Ali berkata :”Allah tidak menyempitkan Tuan dan masih banyak wanita selainnya. Untuk itu sebaiknya Tuan bertanya kepada Barirah (pembantu rumah tangga Aisyah) pasti ia akan menerangkan yang benar”.

Rasulullah memanggil Barirah, dan bertanya: “Wahai Barirah, apakah engkau melihat yang meragukanmu tentang Aisyah?. Ia menjawab:”Demi Allah yang telah mengutus tuan dengan haq, jika aku melihat dari padanya sesuatu hal, tentu tak kan aku sembunyikan, tiada lebih ia seorang yang masih sangat muda, masih suka tertidur di samping tepung yang sedang diadoni, dan membiarkan ternaknya makan tepung karena tertidur”.

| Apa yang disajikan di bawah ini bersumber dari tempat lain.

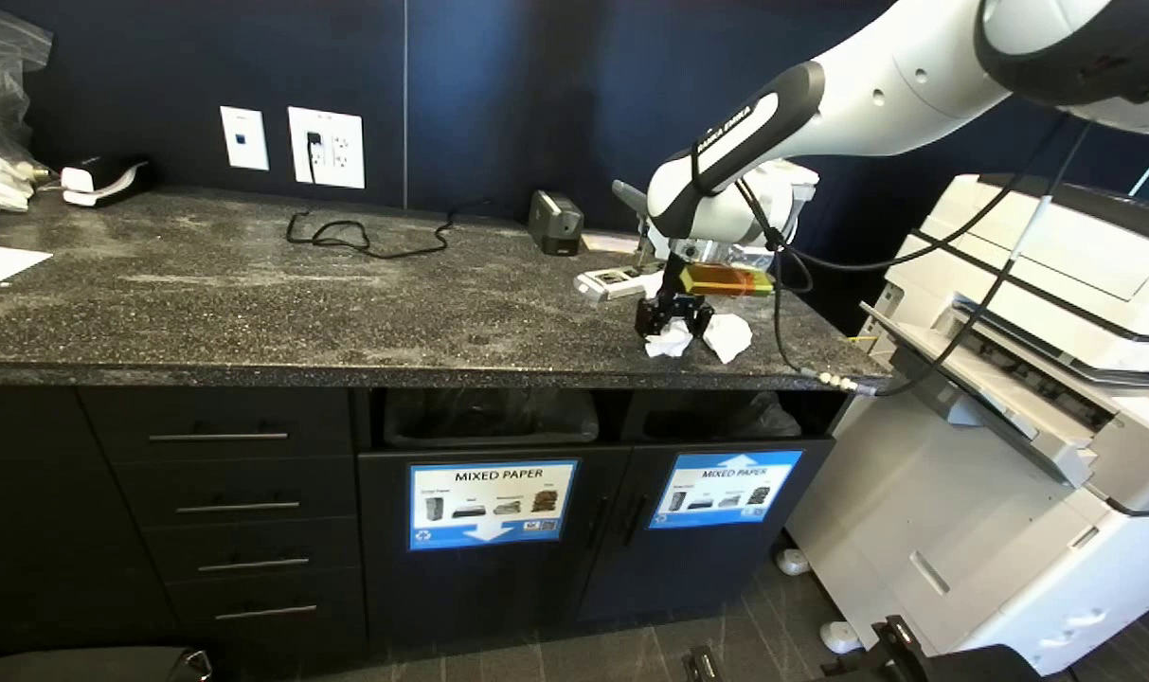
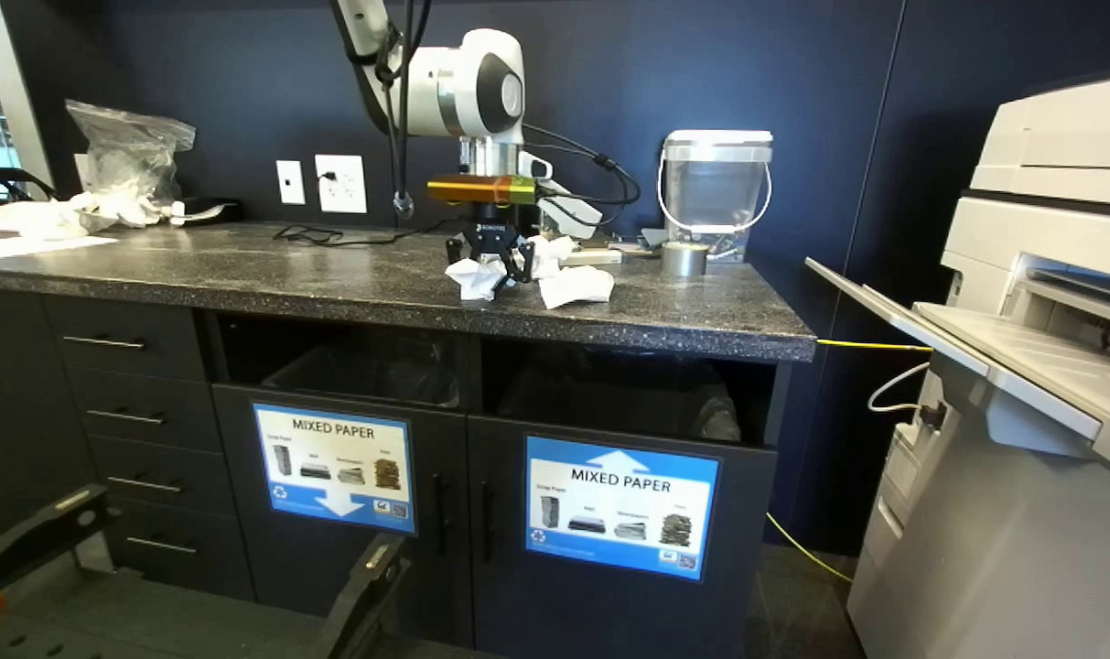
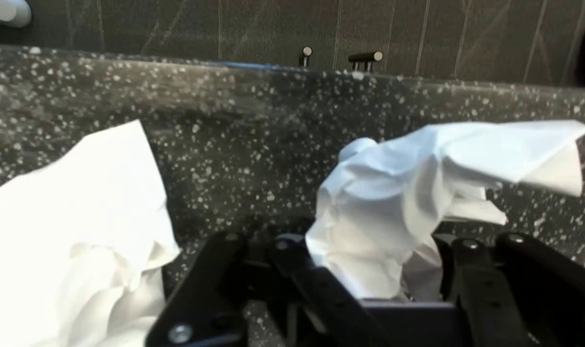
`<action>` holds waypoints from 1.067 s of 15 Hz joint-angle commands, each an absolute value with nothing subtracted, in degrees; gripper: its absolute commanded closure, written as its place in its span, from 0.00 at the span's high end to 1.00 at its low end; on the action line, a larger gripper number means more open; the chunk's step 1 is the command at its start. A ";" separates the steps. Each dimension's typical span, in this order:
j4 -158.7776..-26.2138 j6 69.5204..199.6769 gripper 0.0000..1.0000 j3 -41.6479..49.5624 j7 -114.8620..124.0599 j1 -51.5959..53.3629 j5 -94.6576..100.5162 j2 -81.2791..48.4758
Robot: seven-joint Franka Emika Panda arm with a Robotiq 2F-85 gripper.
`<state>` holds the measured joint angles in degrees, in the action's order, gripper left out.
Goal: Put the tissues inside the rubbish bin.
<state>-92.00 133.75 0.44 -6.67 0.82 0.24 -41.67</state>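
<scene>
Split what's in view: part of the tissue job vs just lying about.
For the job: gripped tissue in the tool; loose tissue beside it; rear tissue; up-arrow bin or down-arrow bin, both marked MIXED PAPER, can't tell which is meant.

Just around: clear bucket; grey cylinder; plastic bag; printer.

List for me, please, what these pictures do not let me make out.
Bottoms of the MIXED PAPER bins: hidden by cabinet doors, both exterior views.
Small print on the MIXED PAPER signs: too small, both exterior views.
Rear crumpled tissue: partly behind the gripper, in an exterior view.
Tissue beside the gripper: cut off by left edge, wrist view.
</scene>
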 commanded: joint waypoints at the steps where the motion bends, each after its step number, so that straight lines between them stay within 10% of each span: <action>1: -100.42 134.49 0.14 -1.05 -13.73 -1.16 2.88 -35.59; 16: -127.47 172.35 0.14 -3.89 -14.14 -6.89 -0.69 -27.32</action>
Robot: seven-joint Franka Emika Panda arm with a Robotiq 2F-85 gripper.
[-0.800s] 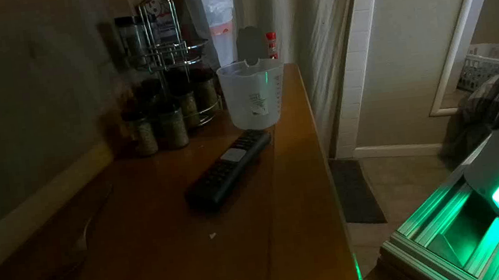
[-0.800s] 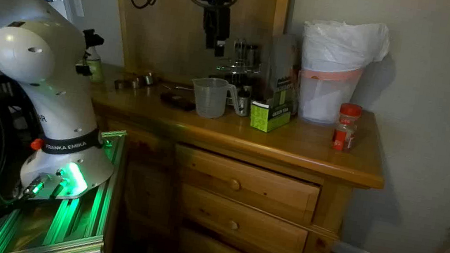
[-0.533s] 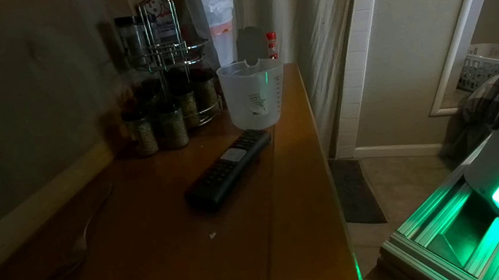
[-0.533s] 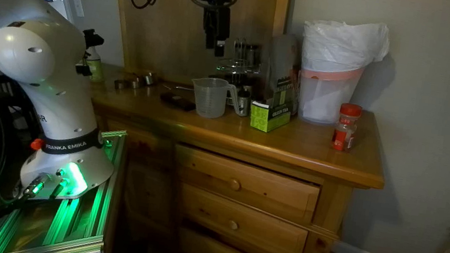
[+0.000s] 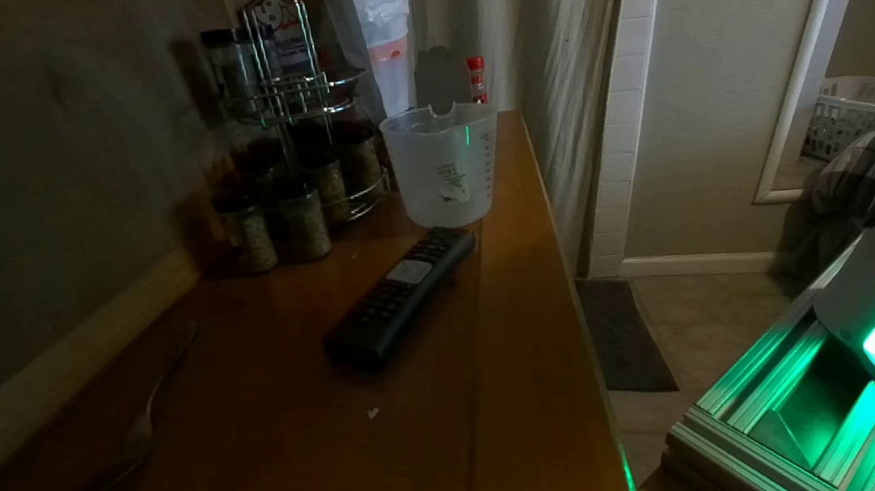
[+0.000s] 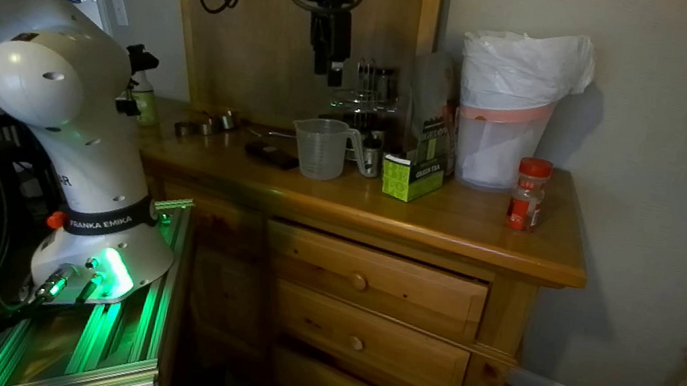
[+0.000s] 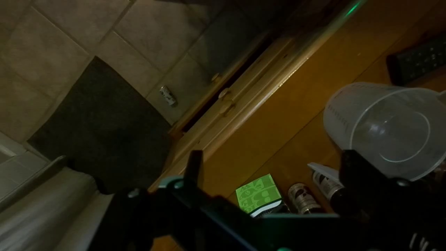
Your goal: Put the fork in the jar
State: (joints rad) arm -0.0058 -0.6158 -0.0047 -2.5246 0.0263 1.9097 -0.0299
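Observation:
The fork [image 5: 146, 425] lies on the dresser top near the wall in an exterior view, dim at its lower end. A thin shiny piece of the fork [image 6: 281, 135] shows behind the jar in an exterior view. The jar is a clear plastic measuring jug [image 5: 445, 167] with a handle, standing upright; it also shows in an exterior view [image 6: 320, 152] and in the wrist view [image 7: 393, 125]. My gripper [image 6: 327, 75] hangs above the dresser, above and behind the jar. In the wrist view its fingers [image 7: 273, 162] are wide apart with nothing between them. The fork is out of the wrist view.
A black phone handset [image 5: 402, 298] lies beside the jar. A wire spice rack [image 5: 294, 114] with jars stands by the wall. A green tea box [image 6: 412, 177], a lined bin [image 6: 495, 134] and a red-lidded shaker [image 6: 527, 197] stand farther along the dresser. The dresser edge [image 6: 380, 219] faces the robot.

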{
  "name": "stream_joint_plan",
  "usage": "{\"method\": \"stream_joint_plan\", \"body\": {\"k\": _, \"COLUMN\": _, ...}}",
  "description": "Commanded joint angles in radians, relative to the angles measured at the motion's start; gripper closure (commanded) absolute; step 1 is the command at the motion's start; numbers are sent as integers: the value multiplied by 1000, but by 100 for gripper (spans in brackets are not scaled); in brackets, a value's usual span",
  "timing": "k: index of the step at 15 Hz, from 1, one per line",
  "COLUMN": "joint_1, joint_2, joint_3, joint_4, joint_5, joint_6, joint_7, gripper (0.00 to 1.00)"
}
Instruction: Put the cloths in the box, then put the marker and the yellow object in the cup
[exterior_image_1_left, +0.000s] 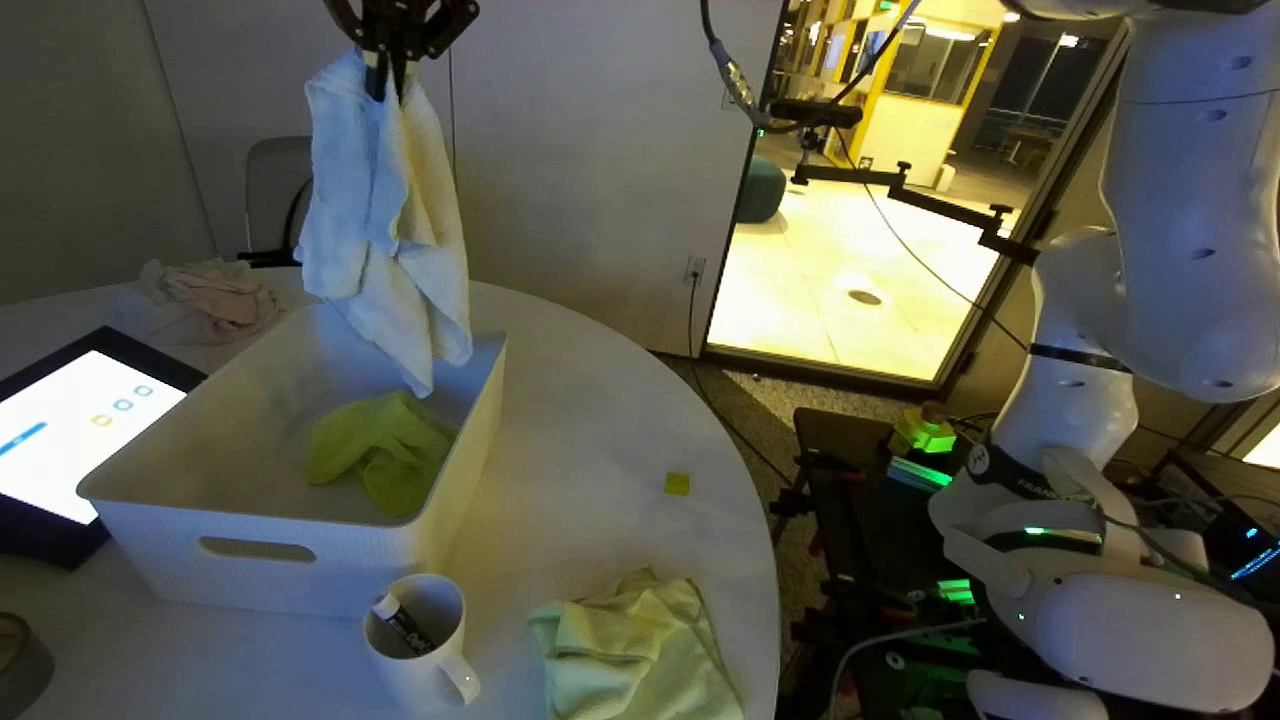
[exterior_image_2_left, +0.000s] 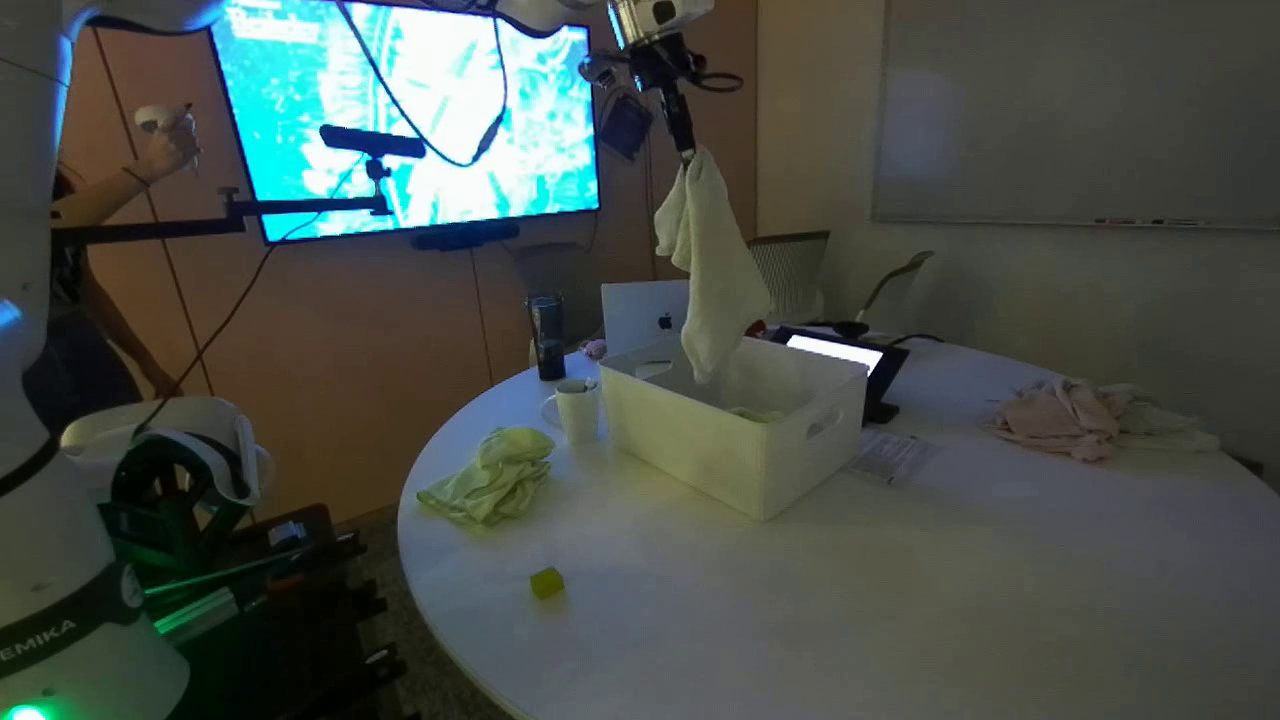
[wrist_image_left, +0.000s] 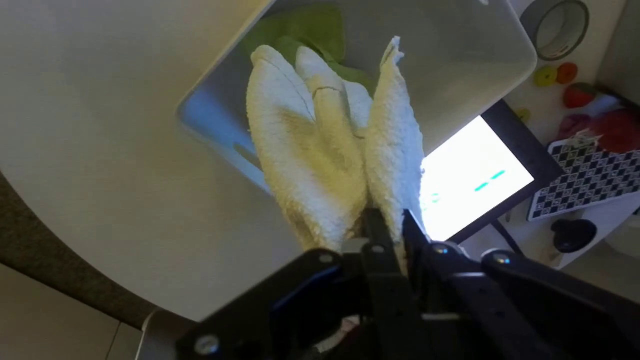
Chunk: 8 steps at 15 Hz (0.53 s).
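Note:
My gripper (exterior_image_1_left: 388, 85) is shut on the white cloth (exterior_image_1_left: 385, 225), which hangs in folds above the box (exterior_image_1_left: 250, 580). The cloth's lower tip overlaps the box's opening in both exterior views; whether it dips below the rim I cannot tell. Inside the box lies the bright yellow-green cloth (exterior_image_1_left: 380, 450). A pale yellow-green cloth (exterior_image_2_left: 495, 475) is crumpled on the table beside the cup (exterior_image_2_left: 578, 412). The marker (exterior_image_1_left: 405, 625) leans inside that cup, its light end up. On bare tabletop sits the yellow object (exterior_image_2_left: 547, 583), a small cube.
A tablet with a lit screen (exterior_image_1_left: 90, 420) stands close against the box's side. Farther off lies a beige-pink fabric heap (exterior_image_2_left: 1060, 415). Behind the cup and box are a dark tumbler (exterior_image_2_left: 547, 335) and a laptop (exterior_image_2_left: 645, 315). A tape roll (wrist_image_left: 560, 30) appears in the wrist view.

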Motion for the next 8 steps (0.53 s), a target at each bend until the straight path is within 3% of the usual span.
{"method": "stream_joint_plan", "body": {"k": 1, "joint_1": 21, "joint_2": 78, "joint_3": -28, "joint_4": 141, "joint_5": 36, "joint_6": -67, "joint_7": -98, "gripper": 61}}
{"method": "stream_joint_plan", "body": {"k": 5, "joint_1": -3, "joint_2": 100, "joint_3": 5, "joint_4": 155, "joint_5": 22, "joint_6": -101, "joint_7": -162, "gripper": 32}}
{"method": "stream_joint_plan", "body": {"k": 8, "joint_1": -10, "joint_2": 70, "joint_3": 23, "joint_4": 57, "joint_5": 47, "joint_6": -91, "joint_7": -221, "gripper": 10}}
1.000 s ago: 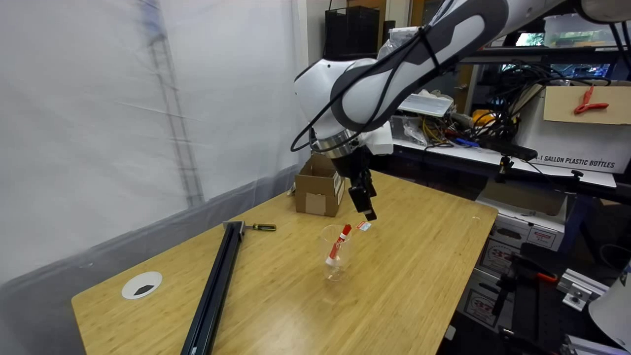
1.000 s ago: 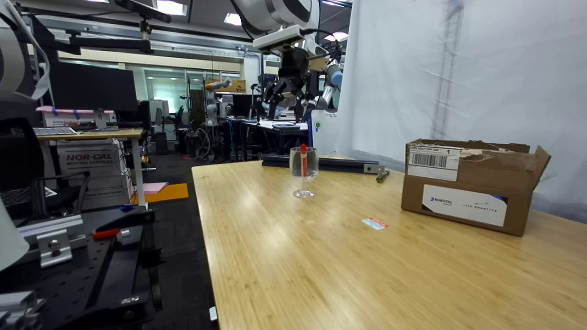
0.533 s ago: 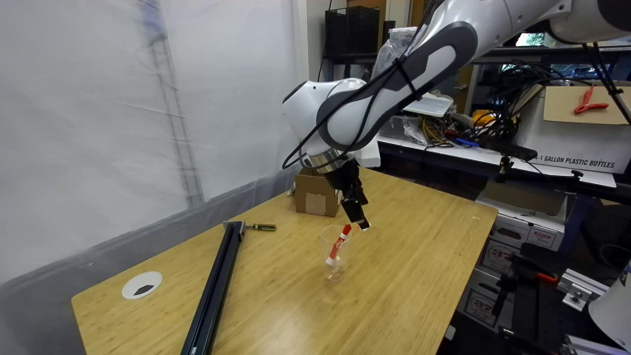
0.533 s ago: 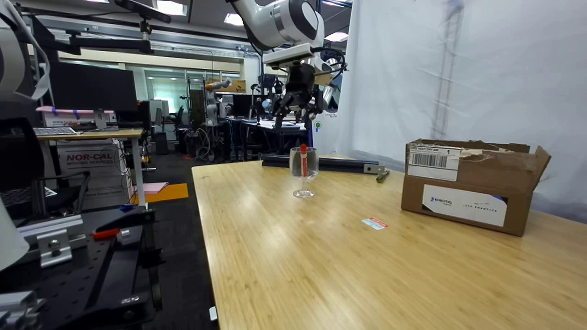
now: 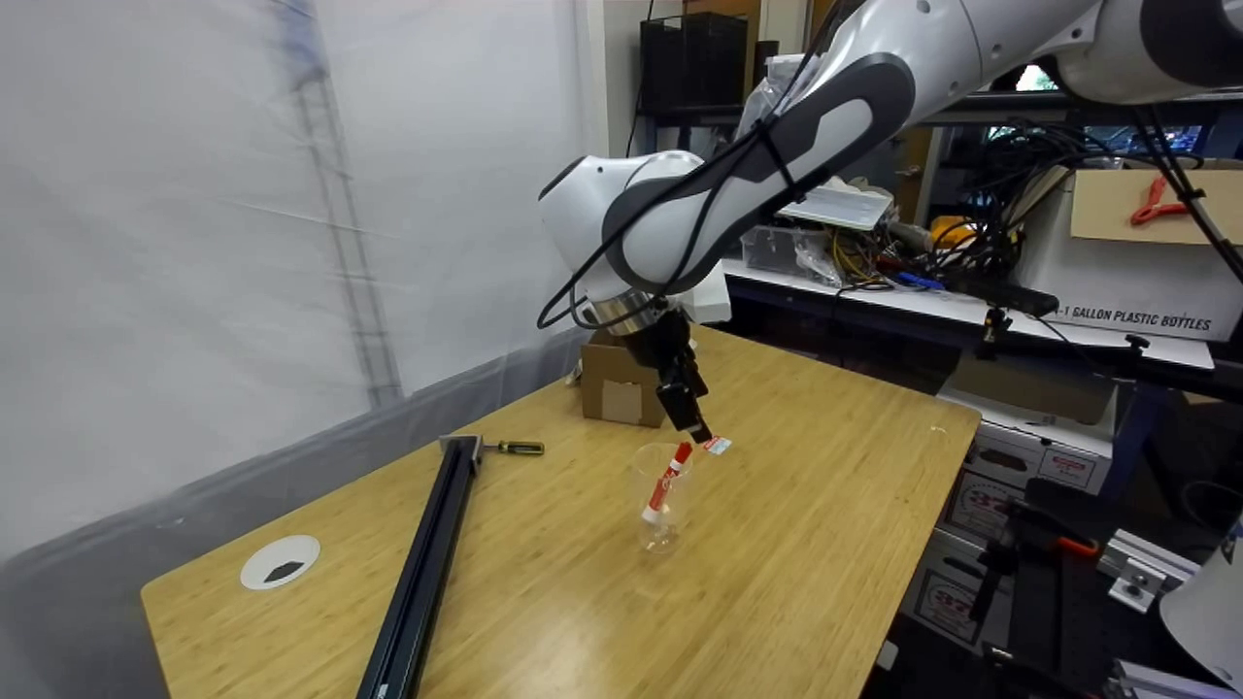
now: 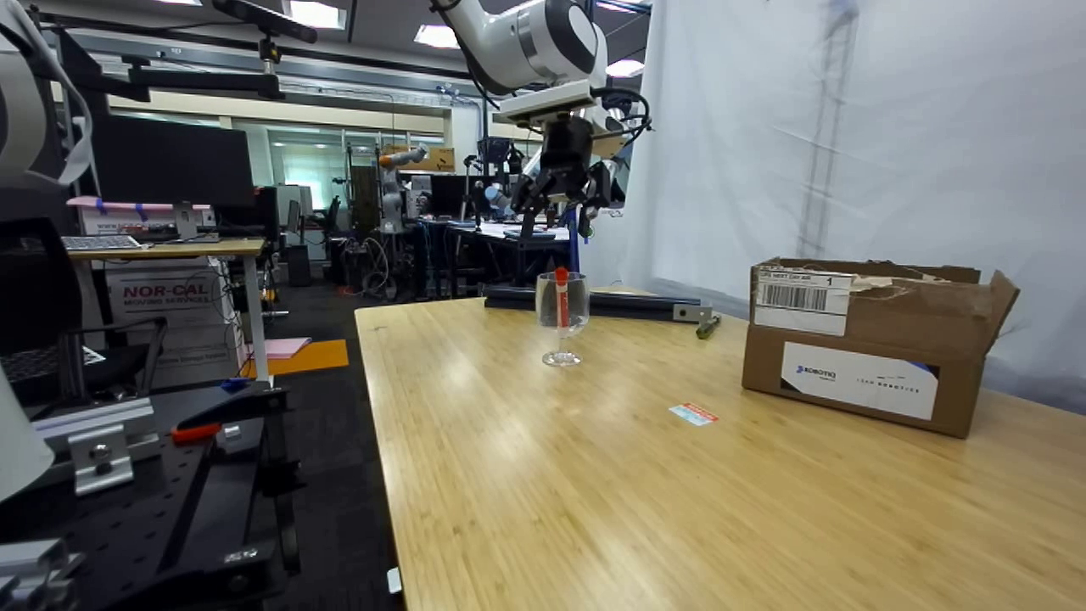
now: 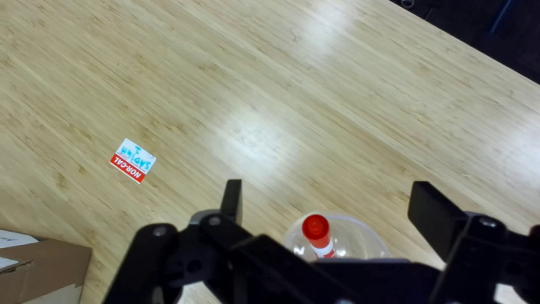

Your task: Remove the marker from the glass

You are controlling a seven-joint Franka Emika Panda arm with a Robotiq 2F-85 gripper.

Maka berdirilah Raulullah di atas mimbar meminta bukti dari Abdullah bin Ubay bin Salul dengan berkata:”Wahai kaum Muslimin siapakah yang dapat menunjukkan orang yang telah menyakiti keluargaku, karena demi Allah aku tidak mengetahui tentang isteriku kecuali kebaikan”.

Di saat itu Aisyah sedang menangis sepanjang hari, demikian juga pada malam harinya, air matanya mengalir dan tidak sekejap pun dapat tidur, dan ibu-bapaknya mengira bahwa tangisannya akan membelah jantungnya.

Ketika kedua orang tuanya menunggui Aisyah yang sedang menangis, datanglah seorang wanita Anshar meminta izin masuk, dan Aisyah-pun mengizinkannya serta duduklah wanita itu di sisinya ikut menangis.

Ketika itu datanglah Rasulullah shallallaahu ‘alaihi wa sallam memberi salam dan duduk serta membaca syahadat dan berkata: ”Amma ba’du. Wahai Aisyah! Sesungguhnya telah sampai ke telingaku hal-hal mengenai dirimu. Sekiranya engkau bersih, maka Allah akan membersihkanmu dan jika engkau melakukan dosa, maka mintalah ampun kepada Allah. Sesungguhnya seseorang yang mengakui dosanya kemudian bertaubat, Allah akan menerima taubatnya”. Setelah beliau selesai bicara berkatalah Aisyah kepada ayahnya: ”Coba jawabkan untukku wahai Ayahku!” Abu Bakar menjawab: ”Apa yang mesti aku katakan?” Lalu Aisyah berkata kepada ibunya: “Coba jawab perkataan Rasulullah untukku wahai Ibuku!”. Ia menjawab: ”Demi Allah, apa yang mesti aku katakan?” Akhirnya Aisyah pun menjawab: “Aku ini seorang wanita yang masih sangat muda. Demi Allah, sesungguhnya aku mengetahui bahwa Tuan telah mendengar apa-apa dan terkena di hati tuan bahkan Tuan mempercayainya. Sekiranya aku berkata bahwa aku bersih, dan Allah mengetahui bahwa aku bersih, Tuan tidak akan mempercayainya”.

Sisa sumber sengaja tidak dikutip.